On the Brauer group for the main open set in the affine space (Q1373661)

This paper deals with the calculation of the Brauer group of the complement of an affine hypersurface. More precisely, let \(k\) be an algebraically closed field f positive characteristic \(p\) and let \(f=f_1^{a_1} \dots f_m^{a_m} \in k[x_1, \dots,x_n]\) with \(f_i\) distinct irreducibles. Let \(Y_i\) (respectively \(Y\)) denote the closure of \(f_i^{-1}(0) \subset \mathbb A^n\) (respectively \(f^{-1}(0) \subset \mathbb A^n\)) in \(\mathbb P^n\). Under the assumption that some \(f_i\) is linear and that each \(Y_i\) is non-singular with trivial Brauer group and Picard group \(\mathbb Z\), the author announces a calculation (modulo \(p\)-groups) of the Brauer group of \(\mathbb P^n -Y = \mathbb A^n - f^{-1}(0)\).

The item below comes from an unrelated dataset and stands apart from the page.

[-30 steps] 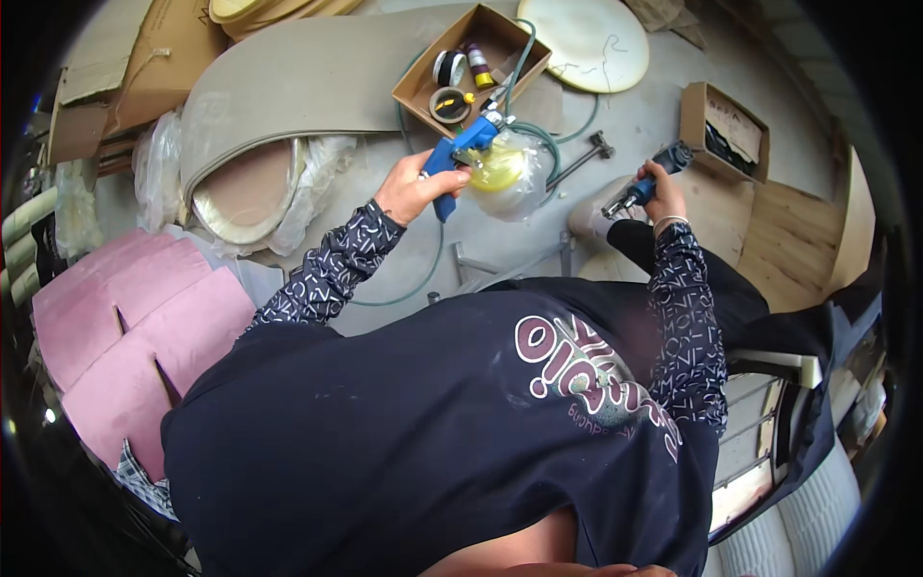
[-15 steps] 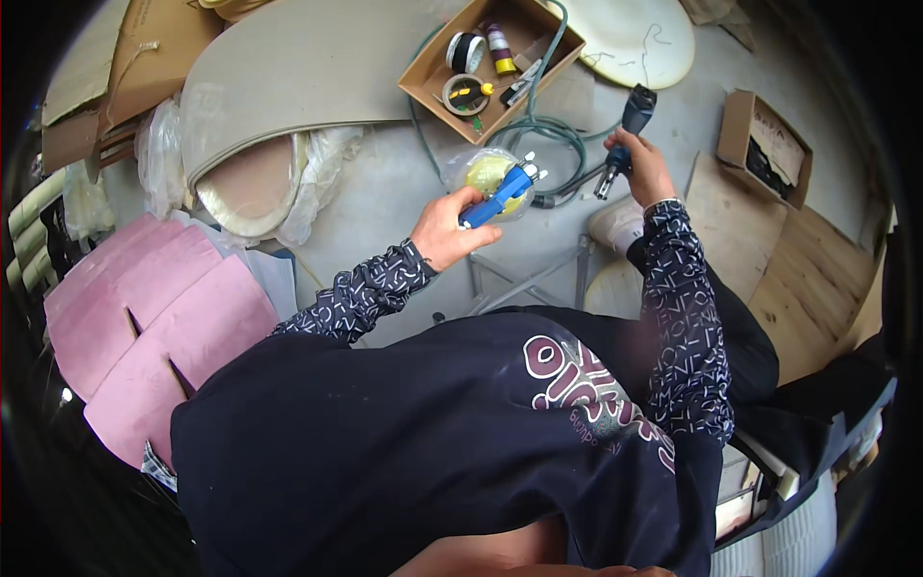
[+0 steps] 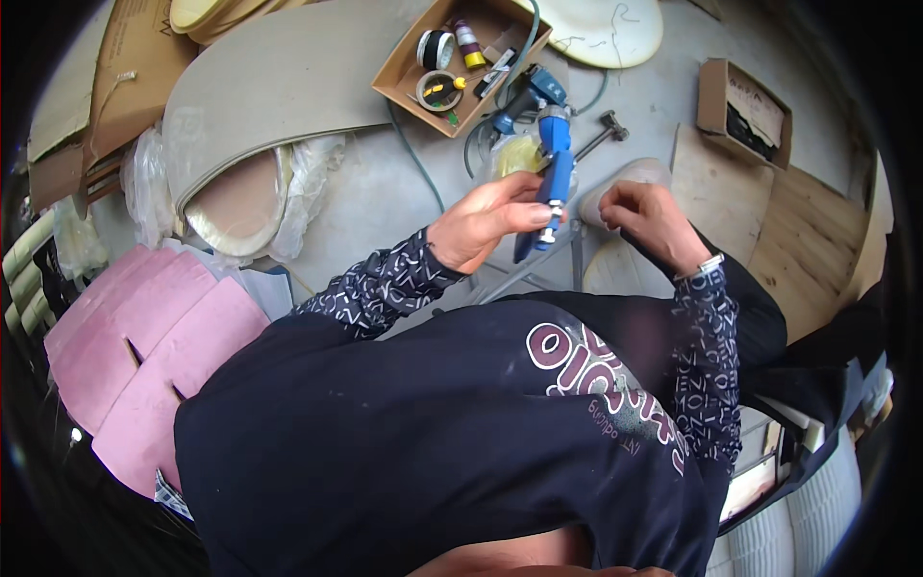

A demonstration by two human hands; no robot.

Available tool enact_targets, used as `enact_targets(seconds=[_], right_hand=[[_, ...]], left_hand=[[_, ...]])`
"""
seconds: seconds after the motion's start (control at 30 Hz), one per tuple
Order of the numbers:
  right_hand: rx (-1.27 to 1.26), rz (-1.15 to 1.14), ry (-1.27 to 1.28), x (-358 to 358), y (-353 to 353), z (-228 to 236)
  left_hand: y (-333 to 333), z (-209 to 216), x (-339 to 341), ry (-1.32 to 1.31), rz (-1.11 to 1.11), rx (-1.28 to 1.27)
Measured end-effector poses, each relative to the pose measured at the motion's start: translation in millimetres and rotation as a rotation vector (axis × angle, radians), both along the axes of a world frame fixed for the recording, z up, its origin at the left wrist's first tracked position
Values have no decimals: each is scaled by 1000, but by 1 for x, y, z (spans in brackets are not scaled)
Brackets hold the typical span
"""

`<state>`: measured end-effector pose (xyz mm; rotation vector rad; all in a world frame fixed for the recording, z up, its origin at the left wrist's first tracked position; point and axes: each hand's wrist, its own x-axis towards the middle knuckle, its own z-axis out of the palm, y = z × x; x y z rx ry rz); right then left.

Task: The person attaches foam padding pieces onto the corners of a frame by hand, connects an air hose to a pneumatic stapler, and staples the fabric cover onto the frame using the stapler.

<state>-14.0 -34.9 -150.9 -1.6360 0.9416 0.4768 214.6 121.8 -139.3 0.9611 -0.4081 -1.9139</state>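
My left hand [image 3: 490, 221] is closed around a blue spray gun [image 3: 555, 163] with metal fittings, holding it raised in front of me. To its right, my right hand [image 3: 654, 216] has its fingers curled in; whatever they may hold is hidden. Beyond the spray gun a dark blue power tool [image 3: 546, 88] lies beside the cardboard box, partly covered by the gun. A clear plastic bag with something yellow [image 3: 514, 156] lies just behind the gun. A metal rod with a T-shaped end [image 3: 603, 130] sits between the two hands, further off.
An open cardboard box [image 3: 402, 82] holds tape rolls, a tube and small tools. A green hose [image 3: 415, 154] runs over the floor. A large grey curved panel [image 3: 279, 77] stands left, pink sheets [image 3: 154, 346] nearer. Another box [image 3: 742, 115] and wooden boards [image 3: 798, 255] are right.
The dark blue power tool has left my right hand and now lies by the box. My right hand has drawn nearer to me. My left hand has moved right, turning the spray gun more upright.
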Motion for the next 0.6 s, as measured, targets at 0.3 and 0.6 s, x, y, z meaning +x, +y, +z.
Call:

The calculation proceeds as follows: Let \(\overline{Y}=\prod Y_i\), let \(\pi: \overline{Y} \to Y\) be the map induced by the inclusions, let \(\sigma Y\) be the set of singular points of \(Y\) and let \(\sigma \overline{Y}=\pi^{-1}(\sigma Y)\). Then let \(l\) be the number of irreducible components of \(\sigma \overline{Y}\) and \(s\) the number of irreducible components of \(\sigma Y\). Then, modulo \(p\)-groups, \(\text{Br} (\mathbb P^n -Y)=(\mathbb Q/\mathbb Z)^r\) where \(r=l-m-s\).